The UN has accused the Sri Lankan authorities of blocking access to civilians who were either trapped in the conflict area or who fled to the camps. “We need to have access, I repeat, total access, without the least let or hindrance — for the UN, for non-governmental organisations and for the Red Cross,” Elisabeth Byrs, a spokeswoman for the UN Office for the Co-ordination of Humanitarian Affairs, said.
On Tuesday the Government barred the Red Cross from the chronically overburdened internment camps where ethnic Tamils who escaped the war zone are being forcibly held. The organisation then suspended operations. There have been reports of rapes of Tamil women — although it is impossible to verify such claims as journalists are also banned from the area.
The UN said yesterday that it had no idea how many people had died in the camps. Save the Children said that at least a quarter of the pregnant and breastfeeding women detained were suffering from acute malnourishment. At least a third of the children were malnourished, it added.
It is not known how many civilians were unable to leave the combat zone in the north east of the country, where the Tigers made their last stand. The area, which appears to have been devastated, has been sealed off by the Army. The Red Cross had been the only neutral organisation in the conflict zone. It had between 20 and 25 staff there but has not heard from them since last week.

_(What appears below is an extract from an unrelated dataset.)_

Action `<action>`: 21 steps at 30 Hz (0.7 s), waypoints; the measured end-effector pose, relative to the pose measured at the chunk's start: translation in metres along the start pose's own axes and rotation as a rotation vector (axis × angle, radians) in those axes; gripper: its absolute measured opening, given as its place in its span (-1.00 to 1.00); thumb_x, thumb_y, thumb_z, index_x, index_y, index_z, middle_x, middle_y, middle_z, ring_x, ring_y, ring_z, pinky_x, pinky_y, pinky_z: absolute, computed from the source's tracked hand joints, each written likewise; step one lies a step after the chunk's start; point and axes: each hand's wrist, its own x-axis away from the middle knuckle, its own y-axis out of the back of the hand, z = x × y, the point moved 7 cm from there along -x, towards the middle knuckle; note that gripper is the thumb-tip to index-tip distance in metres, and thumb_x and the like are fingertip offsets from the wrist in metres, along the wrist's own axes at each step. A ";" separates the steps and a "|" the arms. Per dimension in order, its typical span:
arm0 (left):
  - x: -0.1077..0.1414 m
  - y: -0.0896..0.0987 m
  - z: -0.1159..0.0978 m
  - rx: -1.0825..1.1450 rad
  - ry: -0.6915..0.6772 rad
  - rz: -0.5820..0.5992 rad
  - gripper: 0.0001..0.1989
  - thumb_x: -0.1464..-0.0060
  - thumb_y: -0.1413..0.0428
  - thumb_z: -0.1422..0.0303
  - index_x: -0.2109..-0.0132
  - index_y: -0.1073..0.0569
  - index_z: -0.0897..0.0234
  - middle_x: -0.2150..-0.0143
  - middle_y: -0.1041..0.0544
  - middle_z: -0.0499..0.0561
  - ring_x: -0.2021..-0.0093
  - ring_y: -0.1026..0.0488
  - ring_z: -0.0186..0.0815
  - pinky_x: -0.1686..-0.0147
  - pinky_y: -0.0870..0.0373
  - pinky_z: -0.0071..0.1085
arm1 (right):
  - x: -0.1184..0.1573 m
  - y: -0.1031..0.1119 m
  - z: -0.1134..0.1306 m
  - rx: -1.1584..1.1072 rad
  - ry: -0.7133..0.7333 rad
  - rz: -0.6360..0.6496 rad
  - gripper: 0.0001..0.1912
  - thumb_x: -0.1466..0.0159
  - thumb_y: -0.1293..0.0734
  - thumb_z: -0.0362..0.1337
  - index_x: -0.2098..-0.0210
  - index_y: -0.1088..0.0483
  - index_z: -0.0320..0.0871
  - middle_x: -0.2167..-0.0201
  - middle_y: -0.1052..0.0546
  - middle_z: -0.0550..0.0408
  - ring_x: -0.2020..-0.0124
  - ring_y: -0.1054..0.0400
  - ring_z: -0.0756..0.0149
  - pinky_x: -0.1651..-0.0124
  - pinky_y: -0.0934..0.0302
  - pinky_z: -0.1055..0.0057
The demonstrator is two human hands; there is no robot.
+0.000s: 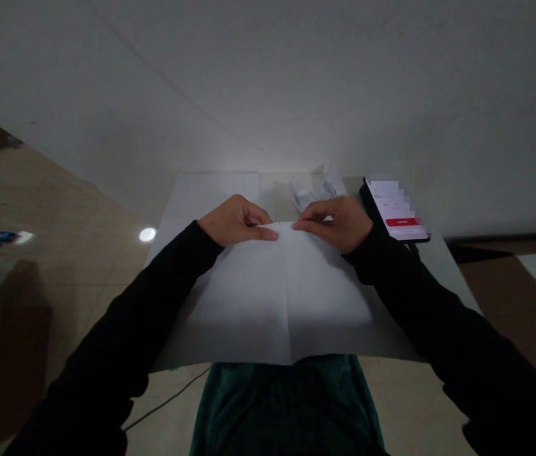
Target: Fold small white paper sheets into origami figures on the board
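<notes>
A large white sheet of paper (253, 297) with a crease down its middle lies over the small table and reaches its near edge. My left hand (239, 221) pinches the sheet's far edge just left of the crease, thumb on top. On the other side of the crease, my right hand (337, 223) grips the same edge between thumb and fingers. The fingertips of both hands are a short gap apart. Behind my right hand sits a crumpled piece of white paper (313, 190). Another flat white sheet (215, 193) lies beyond my left hand.
A phone (398, 212) with a lit screen stands tilted at the table's right. A pale wall (268, 82) rises behind the table. Brown boxes (11, 354) stand on the tiled floor (97, 272) at left, and a dark cable (168, 399) runs across the floor.
</notes>
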 end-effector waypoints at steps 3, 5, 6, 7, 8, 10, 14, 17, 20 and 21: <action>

The UN was negotiating with the Government yesterday in an effort to win access for Ban Ki Moon, the Secretary-General, to the area when he visits Sri Lanka tomorrow. Military officials insisted that only a handful of civilians caught in the fighting had required medical assistance. The Government, which says that it is coping, has severely restricted access to the camps to aid agencies and the UN since the weekend.

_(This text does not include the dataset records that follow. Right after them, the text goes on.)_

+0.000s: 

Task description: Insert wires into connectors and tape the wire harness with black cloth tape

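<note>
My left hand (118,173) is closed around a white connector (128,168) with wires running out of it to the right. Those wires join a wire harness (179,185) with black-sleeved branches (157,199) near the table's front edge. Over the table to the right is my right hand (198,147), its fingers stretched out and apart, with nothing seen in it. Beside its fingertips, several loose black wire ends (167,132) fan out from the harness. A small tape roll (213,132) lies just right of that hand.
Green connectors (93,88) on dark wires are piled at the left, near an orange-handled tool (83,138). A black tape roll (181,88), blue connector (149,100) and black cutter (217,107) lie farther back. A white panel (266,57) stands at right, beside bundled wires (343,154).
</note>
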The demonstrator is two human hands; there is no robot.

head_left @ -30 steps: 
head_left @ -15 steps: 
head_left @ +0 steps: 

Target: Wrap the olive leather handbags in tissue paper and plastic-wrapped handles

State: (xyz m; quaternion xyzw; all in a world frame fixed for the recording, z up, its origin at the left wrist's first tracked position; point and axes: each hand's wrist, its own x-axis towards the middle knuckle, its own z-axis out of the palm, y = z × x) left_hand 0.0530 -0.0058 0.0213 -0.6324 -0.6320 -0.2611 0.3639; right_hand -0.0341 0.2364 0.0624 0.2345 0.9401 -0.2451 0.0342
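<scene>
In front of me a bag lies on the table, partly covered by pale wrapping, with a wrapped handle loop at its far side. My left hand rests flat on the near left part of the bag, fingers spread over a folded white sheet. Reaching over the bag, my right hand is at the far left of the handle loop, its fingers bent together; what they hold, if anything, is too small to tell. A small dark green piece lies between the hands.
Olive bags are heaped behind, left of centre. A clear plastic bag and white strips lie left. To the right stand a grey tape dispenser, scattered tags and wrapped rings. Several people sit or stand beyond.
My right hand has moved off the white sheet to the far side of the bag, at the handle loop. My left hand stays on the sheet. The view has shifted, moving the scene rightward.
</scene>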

The Army plans to detain those in the camps while it screens them for escaped Tiger fighters. It had suggested that this would take as long as two to three years but an international outcry led it to promise to process 80 per cent of those held by the end of this year.
The UN has demanded access to oversee the screening process but has been refused. Experts have voiced alarm at the camps because of Sri Lanka’s human rights record. “The concerns . . . reflect terrible recent experiences of disappearances \, arbitrary detentions, the mistreatment of detainees and a lack of accountability,” Sam Zarifi, of Amnesty International, said.
If the camps were regarded as part of a conflict zone, by blocking aid while failing to provide adequate care, the Sri Lankan Government was contravening the Geneva Conventions, he argued. If the war was regarded as being over, the Government was ignoring internationally accepted guidelines on the treatment of displaced people.
The Ministry of Disaster Management and Human Rights, which is responsible for setting up the camps, did not return calls asking for comment yesterday. Rajiva Wijesinha, secretary of the ministry, told The Times in February that “of course” people would be forced to stay in the camps.
“This is a situation where we’re dealing with terrorists who infiltrate civilian populations. Security has to be paramount,” he said.
Concerns over the camps will raise questions about the sincerity of President Rajapaksa’s pledge on Tuesday in an address to Parliament to build bridges between the Sinhalese majority and the Tamil minority.
Mangala Samaraweera, a former Foreign Minister and now opposition MP, said: “He is good at making noise but the words do not always match the action. Anybody against him is labelled a traitor.”